LA LITERATURA POLICIACA EN LA MIRA DE UN CHILENO
por Milton Fornaro
Montevideo, Mayo 2004


Bartolomé Leal (Santiago de Chile, 1946) es autor de dos novelas policiacas: Linchamiento de negro (1994) y Morir en La Paz (2003), recientemente distribuida en Uruguay. Firmando como Mauro Yberra comparte con otro autor chileno la paternidad de los hermanos Menie, circunstanciales detectives y protagonistas de tres novelas escritas a cuatro manos: La que murió en Papudo (1993), ¡Mataron al Don Juan de Cachagua! (1999) y Ahumada Blues (2002). Esta entrevista es el resultado de varios correos electrónicos que burlaron la muralla de la cordillera de los Andes.

En los últimos cuarenta años un número creciente de escritores latinoamericanos ha incursionado en el género policiaco. Más allá de ese hecho ¿cree que existan rasgos comunes propios que permitan hablar de una literatura policiaca latinoamericana?


La verdad es que tengo mis dudas de si existe una literatura policiaca latinoamericana. El policiaco es un género esencialmente anglosajón (británico y yanqui), que se produce como tal, sin ambigüedades; y que ha logrado expresiones no demasiado amplias aunque valiosas en otros países. Así, como bien sabemos los lectores del género, existen grandes autores franceses, españoles, suecos, rusos; e italianos, por cierto (Scerbanenco, Sciascia, Camilleri), más uno que otro holandés, belga, suizo, alemán o australiano. Ahora, también hay latinoamericanos que cultivan el género, algunos muy buenos. Creo que en ciertos medios se asocia autor latinoamericano con autor de izquierda, progresista, lo que ha hecho nacer la ilusión de que existiría una literatura policiaca “social” por estos lados. Puede ser, pero la calificación, por honrosa que sea, no ayuda mucho.
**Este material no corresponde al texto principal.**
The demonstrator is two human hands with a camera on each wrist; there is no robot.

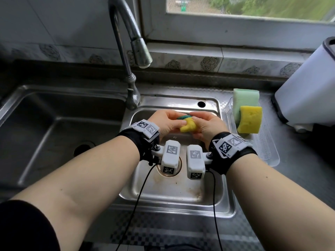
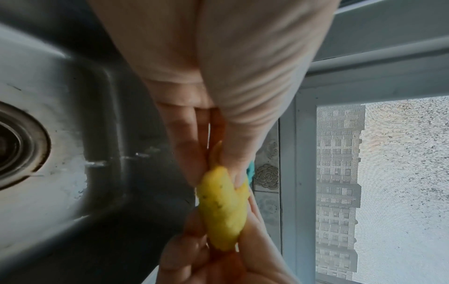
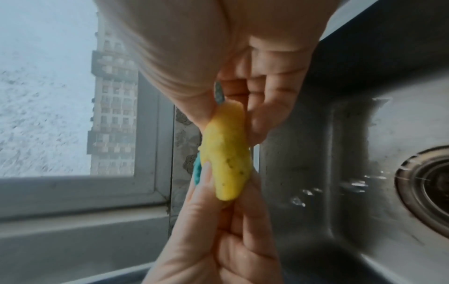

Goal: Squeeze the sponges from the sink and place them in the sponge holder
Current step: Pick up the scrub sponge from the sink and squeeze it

Los autores revolucionarios no necesitan del género, si es que quieren usar la narrativa para remecer conciencias o hacer temblar al burgués. Me parece que el género se ha hecho global, cada vez más es un vehículo de comunicación entre territorios y culturas diferentes y en este sentido es un espejo de lo latinoamericano que se valoriza. Pasaron los tiempos en que al-gunos de nuestros autores ambientaban sus novelas de enigma en Londres o Nueva York.
Ahora, pienso que más que grandes autores latinoamericanos hay algunos libros magníficos. Pocos autores se han metido a fondo en el género en América Latina, con la creación de un sabueso señero, más esa mezcla de cantidad y calidad que es una de sus marcas. Esto ha ocurrido desde Conan Doyle y Simenon, a Van De We-tering y James Ellroy, pasando por Vázquez Montalbán y los demás. ¿Quién ha apuntado tan alto en América Latina? Pocos. Uno de ellos es mi compatriota Ra-món Díaz Eterovic, que se ha mandado nueve novelas con el mismo protagonista, el detective Heredia. Hay que tener oficio y pasión para embarcarse en tamaña tarea. Otros autores notables (y tiro nombres al calor de la memoria) como Rubem Fonseca, Paco Ignacio Taibo II, Juan Recacoechea o los cubanos, han dado algunas obras magistrales pero no son los autores tenaces de una serie.